Marking Time (38 page)

Read Marking Time Online

Authors: Elizabeth Jane Howard

Tags: #Fiction, #General, #Sagas

But when she arrived at Battle, and found dear Viola there to meet her, instead of having to take a cab or an uneasy drive with Tonbridge, she was overcome again. Miss Milliment sat in the front
of Viola’s car while she and the porter stowed her suitcases in the boot, trying to quench this awful desire to break down.
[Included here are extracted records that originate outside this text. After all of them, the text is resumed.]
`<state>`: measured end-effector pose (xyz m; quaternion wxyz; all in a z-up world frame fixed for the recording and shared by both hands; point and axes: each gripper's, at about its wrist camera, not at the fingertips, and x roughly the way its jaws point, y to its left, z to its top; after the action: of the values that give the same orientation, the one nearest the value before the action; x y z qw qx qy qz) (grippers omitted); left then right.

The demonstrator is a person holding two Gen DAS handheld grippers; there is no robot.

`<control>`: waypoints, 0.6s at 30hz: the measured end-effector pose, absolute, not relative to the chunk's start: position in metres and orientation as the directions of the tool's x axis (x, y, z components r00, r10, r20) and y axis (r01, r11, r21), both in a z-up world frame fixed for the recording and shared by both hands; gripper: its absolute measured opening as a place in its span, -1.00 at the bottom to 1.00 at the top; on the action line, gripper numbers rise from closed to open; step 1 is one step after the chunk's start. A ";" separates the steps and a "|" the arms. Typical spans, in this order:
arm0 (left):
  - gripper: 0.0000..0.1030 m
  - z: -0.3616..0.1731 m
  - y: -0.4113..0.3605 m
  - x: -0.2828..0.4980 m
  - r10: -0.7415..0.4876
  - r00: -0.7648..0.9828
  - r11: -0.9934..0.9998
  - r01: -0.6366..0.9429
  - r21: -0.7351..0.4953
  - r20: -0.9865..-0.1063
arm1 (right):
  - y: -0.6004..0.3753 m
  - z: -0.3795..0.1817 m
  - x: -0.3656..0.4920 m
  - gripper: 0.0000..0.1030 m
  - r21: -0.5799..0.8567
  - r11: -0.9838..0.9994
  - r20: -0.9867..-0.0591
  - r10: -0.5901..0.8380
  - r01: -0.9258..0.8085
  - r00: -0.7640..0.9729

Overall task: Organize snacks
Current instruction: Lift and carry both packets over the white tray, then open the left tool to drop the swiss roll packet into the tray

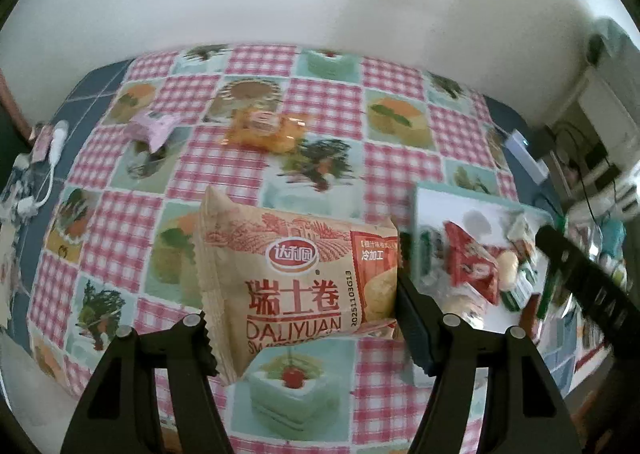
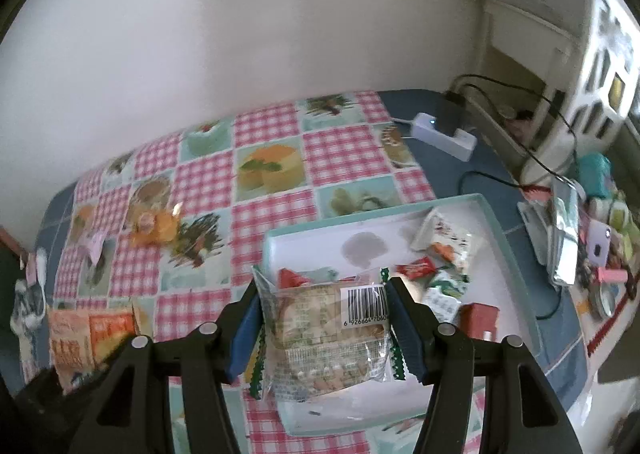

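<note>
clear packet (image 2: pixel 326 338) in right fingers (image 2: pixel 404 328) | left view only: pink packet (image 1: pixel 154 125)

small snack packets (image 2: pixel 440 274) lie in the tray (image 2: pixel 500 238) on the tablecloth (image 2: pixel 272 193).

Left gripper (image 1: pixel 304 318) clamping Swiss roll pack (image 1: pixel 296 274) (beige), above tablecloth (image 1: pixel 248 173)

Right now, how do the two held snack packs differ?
The beige printed Swiss-roll pack in the left gripper is opaque; the clear barcoded cracker pack in the right gripper shows its contents and hangs over the teal tray. Both are clamped between jaws.
</note>
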<state>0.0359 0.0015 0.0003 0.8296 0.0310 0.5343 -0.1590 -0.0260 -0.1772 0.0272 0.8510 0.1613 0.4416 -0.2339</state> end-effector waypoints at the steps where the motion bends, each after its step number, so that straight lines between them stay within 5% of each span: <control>1: 0.36 0.000 -0.005 0.032 -0.238 0.372 0.942 0.315 -0.120 -0.897 | -0.184 0.029 -0.030 0.23 0.078 0.829 -0.825 -0.258 0.553 0.503; 18: 0.36 -0.011 -0.112 -0.039 -0.288 0.317 0.803 0.595 -0.047 -0.904 | -0.246 0.032 -0.077 0.23 0.105 0.725 -0.831 -0.313 0.681 0.461</control>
<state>-0.0387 -0.1117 -0.0111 0.7976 0.1491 0.5148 -0.2766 -0.0770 -0.2463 0.0322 0.8266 0.2173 0.4235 -0.3004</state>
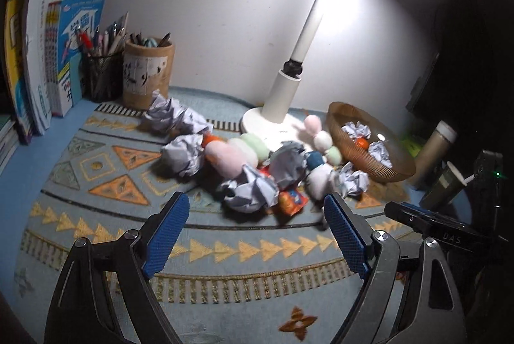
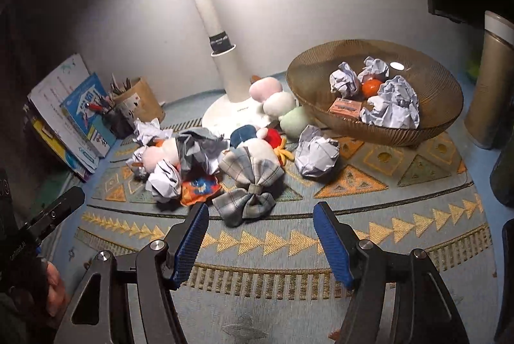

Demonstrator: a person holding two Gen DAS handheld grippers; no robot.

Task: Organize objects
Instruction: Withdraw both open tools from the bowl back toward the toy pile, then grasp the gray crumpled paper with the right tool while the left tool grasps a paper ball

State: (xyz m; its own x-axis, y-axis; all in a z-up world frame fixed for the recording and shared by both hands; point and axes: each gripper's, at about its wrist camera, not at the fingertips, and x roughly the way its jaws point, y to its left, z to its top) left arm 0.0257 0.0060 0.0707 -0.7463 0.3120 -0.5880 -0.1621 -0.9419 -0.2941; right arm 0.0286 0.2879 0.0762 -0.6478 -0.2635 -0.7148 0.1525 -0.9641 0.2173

‘There. All safely stowed.’ Viola got into the driving seat. ‘We’ll soon be home. Miss Milliment!’ For she had not been able to stop herself after all. It had all
poured out. Her fear of becoming useless, of not knowing how to get through the remainder of her life. Of being a nuisance – she really didn’t want to be a nuisance, she kept saying as
the tears ran down into the folds of her chins. And Viola’s kindness (she was so
very
kind!) seemed stupidly to make her cry more. Explanations, apologies, even excuses of which, in
her ordinary frame of mind, she would deeply have disapproved, streamed out . . . She needed to feel
useful
; she had been useful to dear Papa, and by the time he died she had found
teaching was the only thing she could do that fulfilled that need. She was afraid that she might be getting too old to be much more use. She did not want charity – to feel that people had to
put up with her when she could do nothing. She was afraid that she was a little tired: the cab driver had refused to go upstairs in her lodging house to fetch the suitcases, and her landlady would
not help. One of them had slipped from her hand on the staircase and fallen right to the bottom where it had burst open, and it had been very difficult to repack – so this was only the
consequence of fatigue and Viola should not take it seriously. She had saved some money, of course, but she did not really know where she could go that would make it last. This last made her blush
from her hot forehead downwards and she was instantly ashamed to have mentioned that part of the subject at all. And Viola listened, with an arm round her heaving shoulders, and gave her a
handkerchief and actually said, ‘Dear Miss Milliment, you will never be abandoned. I promise you. We owe you so much.’ Blessed words! Comfort, affection, the restoration of some kind of
dignity! Then Viola had asked her whether she would like to have a cup of tea at the Gateway Tea Rooms, an offer which, as she had not felt like the pastry she had bought on Charing Cross Station,
that when opened, looked as though it was filled with a dead mouse, she most gratefully accepted. They had had tea and scones and Viola had said that of course she didn’t know exactly what
the future held – clearly they would not stay in Sussex when the war was over – but that whatever they did, Miss Milliment must find a home with them. This last had endangered her
equilibrium all over again; Viola had quickly stopped talking about it. Instead, she reminded her most delightfully of old times – when Sir Hubert had been alive and she had gone to Albert
Place to teach dear Viola and Jessica, and how they always knew that it was nearly lunch-time because the housemaid came into the schoolroom to change the lace curtains, which, fresh that morning,
would be grey with soot by noon – particularly in winter when there were the pea soup fogs.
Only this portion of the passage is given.